Input records section start

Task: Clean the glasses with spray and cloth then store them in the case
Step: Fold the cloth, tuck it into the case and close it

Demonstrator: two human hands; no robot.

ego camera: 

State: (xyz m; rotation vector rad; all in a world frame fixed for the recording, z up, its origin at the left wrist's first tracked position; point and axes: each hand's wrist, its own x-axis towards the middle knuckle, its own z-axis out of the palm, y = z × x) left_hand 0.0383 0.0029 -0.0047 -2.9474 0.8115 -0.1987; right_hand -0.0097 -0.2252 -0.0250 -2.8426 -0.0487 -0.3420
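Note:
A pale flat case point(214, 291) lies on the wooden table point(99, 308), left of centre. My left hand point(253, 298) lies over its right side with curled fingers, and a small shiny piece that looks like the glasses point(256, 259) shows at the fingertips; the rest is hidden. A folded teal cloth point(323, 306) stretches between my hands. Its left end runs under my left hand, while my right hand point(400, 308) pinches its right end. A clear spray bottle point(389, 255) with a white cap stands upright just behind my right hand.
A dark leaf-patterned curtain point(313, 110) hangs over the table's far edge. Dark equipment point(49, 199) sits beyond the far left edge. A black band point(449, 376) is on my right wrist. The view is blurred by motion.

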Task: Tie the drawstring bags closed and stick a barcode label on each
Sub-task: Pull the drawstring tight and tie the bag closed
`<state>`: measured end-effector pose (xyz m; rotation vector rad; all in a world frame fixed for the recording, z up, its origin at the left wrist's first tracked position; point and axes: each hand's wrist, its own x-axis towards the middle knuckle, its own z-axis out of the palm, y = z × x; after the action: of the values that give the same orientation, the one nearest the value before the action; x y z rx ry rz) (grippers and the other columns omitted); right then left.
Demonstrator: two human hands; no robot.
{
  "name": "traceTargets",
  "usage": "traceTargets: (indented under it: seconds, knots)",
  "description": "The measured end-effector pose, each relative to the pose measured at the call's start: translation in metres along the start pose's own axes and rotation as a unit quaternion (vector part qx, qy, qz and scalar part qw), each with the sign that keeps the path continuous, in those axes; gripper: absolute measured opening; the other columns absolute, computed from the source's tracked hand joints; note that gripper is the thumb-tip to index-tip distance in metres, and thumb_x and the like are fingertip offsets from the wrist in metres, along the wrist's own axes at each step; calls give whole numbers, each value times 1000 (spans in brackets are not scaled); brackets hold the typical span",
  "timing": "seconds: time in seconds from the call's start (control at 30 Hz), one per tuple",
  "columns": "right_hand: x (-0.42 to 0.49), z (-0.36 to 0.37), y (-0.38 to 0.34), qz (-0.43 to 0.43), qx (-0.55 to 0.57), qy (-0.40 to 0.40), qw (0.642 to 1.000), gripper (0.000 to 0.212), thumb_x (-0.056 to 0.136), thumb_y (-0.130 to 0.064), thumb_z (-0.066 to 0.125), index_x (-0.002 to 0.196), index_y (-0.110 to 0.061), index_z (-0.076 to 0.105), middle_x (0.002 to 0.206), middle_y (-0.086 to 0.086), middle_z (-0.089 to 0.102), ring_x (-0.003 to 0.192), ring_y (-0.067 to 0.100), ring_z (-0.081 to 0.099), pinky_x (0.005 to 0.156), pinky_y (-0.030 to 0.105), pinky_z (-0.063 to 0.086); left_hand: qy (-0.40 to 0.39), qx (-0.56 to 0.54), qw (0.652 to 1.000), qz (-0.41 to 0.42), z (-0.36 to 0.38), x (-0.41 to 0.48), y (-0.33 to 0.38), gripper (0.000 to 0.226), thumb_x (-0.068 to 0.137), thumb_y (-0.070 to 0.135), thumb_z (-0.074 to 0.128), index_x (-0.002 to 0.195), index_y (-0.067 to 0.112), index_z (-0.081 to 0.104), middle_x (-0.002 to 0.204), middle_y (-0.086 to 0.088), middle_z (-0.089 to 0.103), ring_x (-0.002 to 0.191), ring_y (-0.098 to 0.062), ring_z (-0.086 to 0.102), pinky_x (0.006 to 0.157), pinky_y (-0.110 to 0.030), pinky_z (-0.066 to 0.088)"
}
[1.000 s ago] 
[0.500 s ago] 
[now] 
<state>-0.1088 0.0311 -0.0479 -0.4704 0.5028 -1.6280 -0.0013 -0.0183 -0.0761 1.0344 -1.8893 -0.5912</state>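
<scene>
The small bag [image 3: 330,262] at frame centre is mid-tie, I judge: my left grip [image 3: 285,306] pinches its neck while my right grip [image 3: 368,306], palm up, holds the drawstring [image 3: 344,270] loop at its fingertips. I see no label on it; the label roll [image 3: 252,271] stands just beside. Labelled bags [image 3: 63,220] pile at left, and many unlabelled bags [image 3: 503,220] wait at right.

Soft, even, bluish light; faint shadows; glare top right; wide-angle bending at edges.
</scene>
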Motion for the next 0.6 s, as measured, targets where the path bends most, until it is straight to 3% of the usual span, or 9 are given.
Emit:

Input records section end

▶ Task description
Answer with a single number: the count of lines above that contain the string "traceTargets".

▶ Output of the exercise
2